◆ EXERCISE REQUIREMENTS ◆
Return only the lines from the top of the material through the line marked by "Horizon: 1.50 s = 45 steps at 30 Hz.", unaltered.

Segment Open

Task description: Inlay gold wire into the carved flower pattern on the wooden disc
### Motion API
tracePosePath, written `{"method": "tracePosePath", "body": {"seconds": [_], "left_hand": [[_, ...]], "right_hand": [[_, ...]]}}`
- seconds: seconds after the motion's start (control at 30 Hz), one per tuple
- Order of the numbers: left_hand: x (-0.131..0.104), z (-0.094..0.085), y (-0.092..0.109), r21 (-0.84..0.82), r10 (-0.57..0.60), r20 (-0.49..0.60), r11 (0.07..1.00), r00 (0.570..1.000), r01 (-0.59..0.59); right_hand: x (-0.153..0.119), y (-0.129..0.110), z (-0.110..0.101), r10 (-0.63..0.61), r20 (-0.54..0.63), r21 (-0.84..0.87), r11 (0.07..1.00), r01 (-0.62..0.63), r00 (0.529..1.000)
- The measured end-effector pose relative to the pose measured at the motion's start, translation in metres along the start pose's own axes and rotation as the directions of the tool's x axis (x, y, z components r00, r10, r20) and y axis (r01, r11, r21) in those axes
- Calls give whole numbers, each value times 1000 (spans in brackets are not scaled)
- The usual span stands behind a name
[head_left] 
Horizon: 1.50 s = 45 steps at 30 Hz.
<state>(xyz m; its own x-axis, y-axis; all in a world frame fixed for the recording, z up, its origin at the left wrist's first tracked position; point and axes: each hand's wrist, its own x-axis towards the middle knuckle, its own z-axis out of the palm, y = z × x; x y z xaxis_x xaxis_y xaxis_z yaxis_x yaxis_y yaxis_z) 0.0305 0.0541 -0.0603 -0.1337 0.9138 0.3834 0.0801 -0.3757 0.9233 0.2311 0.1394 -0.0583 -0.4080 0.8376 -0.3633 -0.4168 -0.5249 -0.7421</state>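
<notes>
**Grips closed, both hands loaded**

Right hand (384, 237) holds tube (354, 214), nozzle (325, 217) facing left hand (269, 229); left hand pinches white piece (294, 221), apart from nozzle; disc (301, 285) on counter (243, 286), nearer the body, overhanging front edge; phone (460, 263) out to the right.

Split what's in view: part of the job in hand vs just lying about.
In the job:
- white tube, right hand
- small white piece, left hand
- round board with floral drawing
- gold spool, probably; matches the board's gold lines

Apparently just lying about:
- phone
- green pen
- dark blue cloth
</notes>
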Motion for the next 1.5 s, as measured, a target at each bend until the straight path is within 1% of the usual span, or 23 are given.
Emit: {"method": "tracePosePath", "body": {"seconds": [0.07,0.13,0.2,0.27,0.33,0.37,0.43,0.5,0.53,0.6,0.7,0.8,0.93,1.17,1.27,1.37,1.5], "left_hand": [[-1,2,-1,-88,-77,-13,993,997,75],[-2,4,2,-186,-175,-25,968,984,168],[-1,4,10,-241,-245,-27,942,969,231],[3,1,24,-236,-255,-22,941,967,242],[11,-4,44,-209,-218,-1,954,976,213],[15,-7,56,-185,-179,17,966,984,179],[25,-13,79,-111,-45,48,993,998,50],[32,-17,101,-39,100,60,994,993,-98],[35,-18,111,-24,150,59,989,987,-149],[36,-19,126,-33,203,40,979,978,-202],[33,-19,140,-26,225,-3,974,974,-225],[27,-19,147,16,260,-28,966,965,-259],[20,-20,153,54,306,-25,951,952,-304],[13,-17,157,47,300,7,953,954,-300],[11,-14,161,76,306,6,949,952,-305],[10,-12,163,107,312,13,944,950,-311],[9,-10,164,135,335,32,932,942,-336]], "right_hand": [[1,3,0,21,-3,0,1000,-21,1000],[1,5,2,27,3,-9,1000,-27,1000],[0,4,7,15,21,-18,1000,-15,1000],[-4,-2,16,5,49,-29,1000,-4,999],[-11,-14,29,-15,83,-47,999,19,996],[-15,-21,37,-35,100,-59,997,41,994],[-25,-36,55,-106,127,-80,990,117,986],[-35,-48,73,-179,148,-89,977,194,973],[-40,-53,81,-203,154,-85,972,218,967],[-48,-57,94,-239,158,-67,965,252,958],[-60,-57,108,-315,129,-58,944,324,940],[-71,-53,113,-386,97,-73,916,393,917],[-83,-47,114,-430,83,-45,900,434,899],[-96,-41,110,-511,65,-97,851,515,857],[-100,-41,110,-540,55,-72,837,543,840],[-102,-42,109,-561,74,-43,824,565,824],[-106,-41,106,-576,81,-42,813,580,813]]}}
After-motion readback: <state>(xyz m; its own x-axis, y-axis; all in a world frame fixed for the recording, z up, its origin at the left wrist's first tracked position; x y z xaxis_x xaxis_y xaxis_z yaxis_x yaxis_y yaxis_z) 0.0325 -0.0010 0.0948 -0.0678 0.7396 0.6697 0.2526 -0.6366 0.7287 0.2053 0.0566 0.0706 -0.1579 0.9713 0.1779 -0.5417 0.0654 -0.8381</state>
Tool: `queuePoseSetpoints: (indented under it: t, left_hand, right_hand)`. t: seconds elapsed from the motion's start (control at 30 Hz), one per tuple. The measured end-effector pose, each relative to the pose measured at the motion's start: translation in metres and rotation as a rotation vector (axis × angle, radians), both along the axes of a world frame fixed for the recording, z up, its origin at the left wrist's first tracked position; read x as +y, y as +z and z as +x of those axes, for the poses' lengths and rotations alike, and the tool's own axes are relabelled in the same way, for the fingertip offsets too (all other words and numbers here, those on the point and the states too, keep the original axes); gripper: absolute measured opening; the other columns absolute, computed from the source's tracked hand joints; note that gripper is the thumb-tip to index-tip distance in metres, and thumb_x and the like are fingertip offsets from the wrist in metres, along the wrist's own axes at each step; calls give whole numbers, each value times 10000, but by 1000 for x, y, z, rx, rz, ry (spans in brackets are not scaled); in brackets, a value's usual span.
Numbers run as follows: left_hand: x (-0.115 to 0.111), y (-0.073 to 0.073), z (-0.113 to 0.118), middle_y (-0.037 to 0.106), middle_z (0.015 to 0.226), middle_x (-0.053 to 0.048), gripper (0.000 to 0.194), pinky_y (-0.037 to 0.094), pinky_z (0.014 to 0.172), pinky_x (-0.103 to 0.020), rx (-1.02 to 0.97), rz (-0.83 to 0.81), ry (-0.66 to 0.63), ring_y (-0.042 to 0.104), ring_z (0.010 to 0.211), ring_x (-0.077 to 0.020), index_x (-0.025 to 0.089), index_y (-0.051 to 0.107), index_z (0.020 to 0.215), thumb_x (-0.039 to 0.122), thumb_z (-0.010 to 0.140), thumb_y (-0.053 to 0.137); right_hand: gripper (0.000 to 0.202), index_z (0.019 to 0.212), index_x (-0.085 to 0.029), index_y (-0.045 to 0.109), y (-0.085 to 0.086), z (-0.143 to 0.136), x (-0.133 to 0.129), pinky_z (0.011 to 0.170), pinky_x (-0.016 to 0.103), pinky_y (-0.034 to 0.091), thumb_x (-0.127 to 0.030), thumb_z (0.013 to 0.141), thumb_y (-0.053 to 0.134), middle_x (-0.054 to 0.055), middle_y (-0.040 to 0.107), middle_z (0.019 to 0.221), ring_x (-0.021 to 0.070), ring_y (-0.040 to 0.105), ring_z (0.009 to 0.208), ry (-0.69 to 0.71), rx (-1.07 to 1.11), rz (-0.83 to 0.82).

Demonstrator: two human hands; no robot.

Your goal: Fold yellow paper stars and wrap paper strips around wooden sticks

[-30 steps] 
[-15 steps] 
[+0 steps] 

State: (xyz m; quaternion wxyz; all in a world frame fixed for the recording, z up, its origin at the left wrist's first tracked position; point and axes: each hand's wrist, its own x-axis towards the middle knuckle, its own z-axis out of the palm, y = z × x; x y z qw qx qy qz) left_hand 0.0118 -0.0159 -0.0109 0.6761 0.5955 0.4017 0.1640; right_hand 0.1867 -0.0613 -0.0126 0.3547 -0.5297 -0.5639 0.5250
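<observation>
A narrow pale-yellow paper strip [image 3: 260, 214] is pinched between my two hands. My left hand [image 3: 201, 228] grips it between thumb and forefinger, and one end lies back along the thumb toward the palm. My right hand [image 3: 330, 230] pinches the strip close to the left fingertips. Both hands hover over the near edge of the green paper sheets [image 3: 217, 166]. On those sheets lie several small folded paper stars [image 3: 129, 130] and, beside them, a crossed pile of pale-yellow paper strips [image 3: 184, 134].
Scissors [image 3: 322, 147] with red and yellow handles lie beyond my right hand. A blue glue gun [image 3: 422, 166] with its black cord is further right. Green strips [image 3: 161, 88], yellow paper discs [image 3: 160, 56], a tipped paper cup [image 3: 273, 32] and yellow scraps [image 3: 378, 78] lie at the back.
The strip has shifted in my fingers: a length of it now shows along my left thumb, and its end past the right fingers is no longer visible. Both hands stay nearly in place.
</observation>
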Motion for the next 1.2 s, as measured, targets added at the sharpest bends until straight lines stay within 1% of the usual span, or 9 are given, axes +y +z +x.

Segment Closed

◆ EXERCISE SOLUTION ◆
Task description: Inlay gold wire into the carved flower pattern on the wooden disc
### Motion API
tracePosePath, written `{"method": "tracePosePath", "body": {"seconds": [_], "left_hand": [[_, ...]], "right_hand": [[_, ...]]}}`
- seconds: seconds after the motion's start (control at 30 Hz), one per tuple
- Order of the numbers: left_hand: x (-0.131..0.104), z (-0.094..0.085), y (-0.092..0.109), r21 (-0.84..0.82), r10 (-0.57..0.60), r20 (-0.49..0.60), r11 (0.07..1.00), r00 (0.570..1.000), r01 (-0.59..0.59); right_hand: x (-0.153..0.119), y (-0.129..0.110), z (-0.110..0.101), r10 (-0.63..0.61), r20 (-0.54..0.63), r21 (-0.84..0.87), r11 (0.07..1.00), r01 (-0.62..0.63), r00 (0.529..1.000)
- The measured end-effector pose relative to the pose measured at the motion's start, translation in metres along the start pose's own axes and rotation as the directions of the tool's x axis (x, y, z components r00, r10, r20) and y axis (r01, r11, r21) in those axes
- Calls give whole numbers, each value times 1000 (spans in brackets are not scaled)
- The usual span stands behind a name
[head_left] 
Horizon: 1.50 s = 45 steps at 30 Hz.

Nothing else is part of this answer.